▶ [PROBLEM DESCRIPTION]:
Reproduce the data in full, exactly as given, leaving images out.

▶ [SOURCE DATA]:
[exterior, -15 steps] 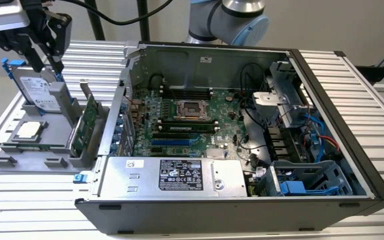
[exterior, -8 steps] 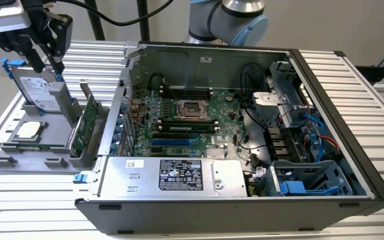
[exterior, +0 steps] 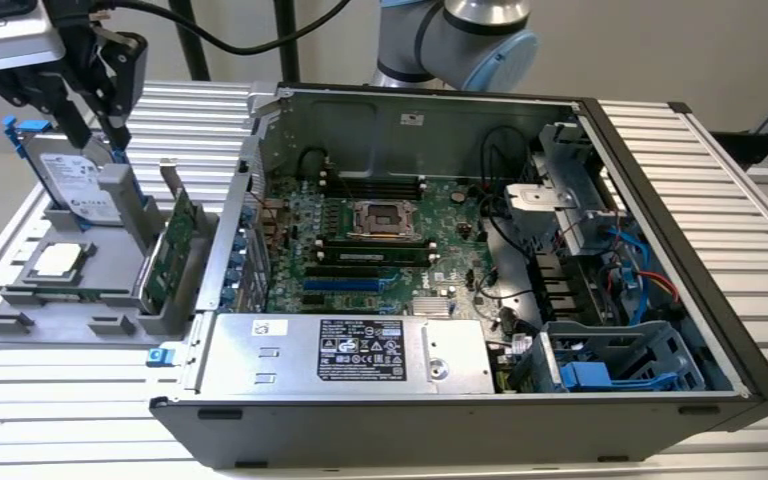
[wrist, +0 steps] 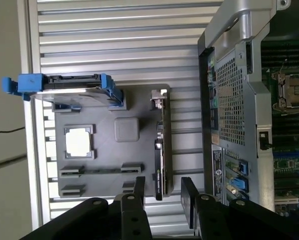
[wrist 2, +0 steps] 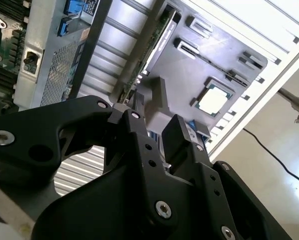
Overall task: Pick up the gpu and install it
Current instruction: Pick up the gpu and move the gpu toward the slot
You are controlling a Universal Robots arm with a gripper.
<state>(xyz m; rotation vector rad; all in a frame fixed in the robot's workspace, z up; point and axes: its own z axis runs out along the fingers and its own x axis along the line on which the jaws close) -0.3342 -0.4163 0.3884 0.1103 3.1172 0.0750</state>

▶ [SOLUTION TO THIS TASK]:
[exterior, -15 steps] 
[exterior, -8 steps] 
[exterior, +0 steps] 
[wrist, +0 steps] 
[wrist 2, +0 steps] 
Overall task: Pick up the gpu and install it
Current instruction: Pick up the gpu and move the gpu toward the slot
You are controlling a Universal Robots arm with a gripper.
<state>(xyz m; rotation vector rad; all in a frame fixed in the robot's workspace, z up; point and axes: its own z axis runs out along the fingers and its own x axis along the line on which the jaws close) -0.3342 -0.4163 0.3884 0.1103 3.1172 0.0750</state>

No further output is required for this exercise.